The performance gap between solo and cooperating AI agents was largest on medium-difficulty tasks. Easy tasks had slack for coordination overhead, while hard tasks failed regardless of collaboration. This suggests mid-level work, requiring a balance of technical execution and cooperation, is most vulnerable to coordination tax.
Multi-agent systems work well for easily parallelizable, "read-only" tasks like research, where sub-agents gather context independently. They are much trickier for "write" tasks like coding, where conflicting decisions between agents create integration problems.
In an attempt to scale autonomous coding, Cursor discovered that giving multiple AI agents equal status without hierarchy led to failure. The agents avoided difficult tasks, made only minor changes, and failed to take responsibility for major problems, causing the project to churn without meaningful progress.
Engineer productivity with AI agents hits a "valley of death" at medium autonomy. The tools excel at highly responsive, quick tasks (low autonomy) and fully delegated background jobs (high autonomy).
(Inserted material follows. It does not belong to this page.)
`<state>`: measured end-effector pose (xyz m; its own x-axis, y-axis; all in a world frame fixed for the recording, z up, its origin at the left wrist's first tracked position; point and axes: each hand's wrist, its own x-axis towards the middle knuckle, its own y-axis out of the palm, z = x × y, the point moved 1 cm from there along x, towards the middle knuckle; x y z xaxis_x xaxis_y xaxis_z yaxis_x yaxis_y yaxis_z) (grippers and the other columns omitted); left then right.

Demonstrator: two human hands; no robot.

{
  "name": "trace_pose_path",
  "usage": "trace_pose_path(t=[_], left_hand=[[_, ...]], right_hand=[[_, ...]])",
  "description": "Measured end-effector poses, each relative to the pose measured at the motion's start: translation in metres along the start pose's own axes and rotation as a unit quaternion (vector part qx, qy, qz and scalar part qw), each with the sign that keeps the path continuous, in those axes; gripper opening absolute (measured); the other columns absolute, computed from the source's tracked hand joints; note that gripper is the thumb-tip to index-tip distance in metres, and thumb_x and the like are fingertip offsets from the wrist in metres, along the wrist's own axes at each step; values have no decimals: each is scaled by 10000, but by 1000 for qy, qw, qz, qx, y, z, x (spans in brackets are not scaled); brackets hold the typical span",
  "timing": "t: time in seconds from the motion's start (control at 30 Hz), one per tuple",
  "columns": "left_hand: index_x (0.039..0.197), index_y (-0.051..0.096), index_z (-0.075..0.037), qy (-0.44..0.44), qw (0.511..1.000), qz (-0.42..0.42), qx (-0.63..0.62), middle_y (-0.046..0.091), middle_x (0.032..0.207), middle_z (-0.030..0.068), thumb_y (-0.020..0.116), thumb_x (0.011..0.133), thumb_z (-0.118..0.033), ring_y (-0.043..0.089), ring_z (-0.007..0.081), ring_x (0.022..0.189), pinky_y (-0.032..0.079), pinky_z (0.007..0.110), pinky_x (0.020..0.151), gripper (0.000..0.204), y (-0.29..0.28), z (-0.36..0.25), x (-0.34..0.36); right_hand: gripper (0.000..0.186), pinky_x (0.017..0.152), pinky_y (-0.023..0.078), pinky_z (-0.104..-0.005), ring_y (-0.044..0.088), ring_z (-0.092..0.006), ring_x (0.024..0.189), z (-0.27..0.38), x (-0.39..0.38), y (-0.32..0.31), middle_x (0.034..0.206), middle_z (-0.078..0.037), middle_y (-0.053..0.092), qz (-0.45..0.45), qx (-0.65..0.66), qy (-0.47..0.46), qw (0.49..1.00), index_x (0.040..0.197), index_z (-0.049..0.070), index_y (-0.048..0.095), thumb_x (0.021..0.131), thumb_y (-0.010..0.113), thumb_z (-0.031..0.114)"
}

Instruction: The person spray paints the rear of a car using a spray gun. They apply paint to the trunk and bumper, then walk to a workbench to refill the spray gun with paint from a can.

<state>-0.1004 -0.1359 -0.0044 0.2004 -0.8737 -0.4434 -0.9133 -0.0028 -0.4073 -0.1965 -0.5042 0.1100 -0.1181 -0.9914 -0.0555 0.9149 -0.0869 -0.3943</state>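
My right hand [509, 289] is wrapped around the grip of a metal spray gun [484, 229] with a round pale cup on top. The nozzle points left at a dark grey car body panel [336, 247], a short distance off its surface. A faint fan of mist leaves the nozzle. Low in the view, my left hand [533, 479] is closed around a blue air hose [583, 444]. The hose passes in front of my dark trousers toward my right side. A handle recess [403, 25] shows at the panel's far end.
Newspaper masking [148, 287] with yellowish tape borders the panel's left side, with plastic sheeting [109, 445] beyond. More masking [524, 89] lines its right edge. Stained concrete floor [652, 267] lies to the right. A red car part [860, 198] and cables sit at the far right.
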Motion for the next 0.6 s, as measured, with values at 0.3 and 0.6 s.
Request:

The frustrating middle ground is where it's "not enough to delegate and not fun to wait," creating a key UX challenge.
Contrary to the expectation that more agents increase productivity, a Stanford study found that two AI agents collaborating on a coding task performed 50% worse than a single agent. This "curse of coordination" intensified as more agents were added, highlighting the significant overhead in multi-agent systems.
The rare successes in the CooperBench experiment were not random. They occurred when AI agents spontaneously adopted three behaviors without being prompted: dividing roles with mutual confirmation, defining work with extreme specificity (e.g., line numbers), and negotiating via concrete, non-open-ended options.
The study's finding that adding AI agents diminishes productivity provides a modern validation of Brooks's Law. The overhead required for coordination among agents completely negated any potential speed benefits from parallelizing the work, proving that simply adding more "developers" is counterproductive.
Stanford researchers found the largest category of AI coordination failure (42%) was "expectation failure"—one agent ignoring clearly communicated plans from another. This is distinct from "communication failure" (26%), showing that simply passing messages is insufficient; the receiving agent must internalize and act on the shared information.
To overcome the unproductivity of flat-structured agent teams, developers are adopting hierarchical models like the "Ralph Wiggum loop." This system uses "planner" agents to break down problems and create tasks, while "worker" agents focus solely on executing them, solving coordination bottlenecks and enabling progress.
The hosts distinguish between "spatial" coordination (who works where) and "semantic" coordination (what the final result should be). AIs succeeded at the former, reducing merge conflicts, but failed overall because they lacked a shared understanding of the desired outcome—a common pitfall for human teams as well.
In the Stanford study, AI agents spent up to 20% of their time communicating, yet this yielded no statistically significant improvement in success rates compared to having no communication at all. The messages were often vague and ill-timed, jamming channels without improving coordination.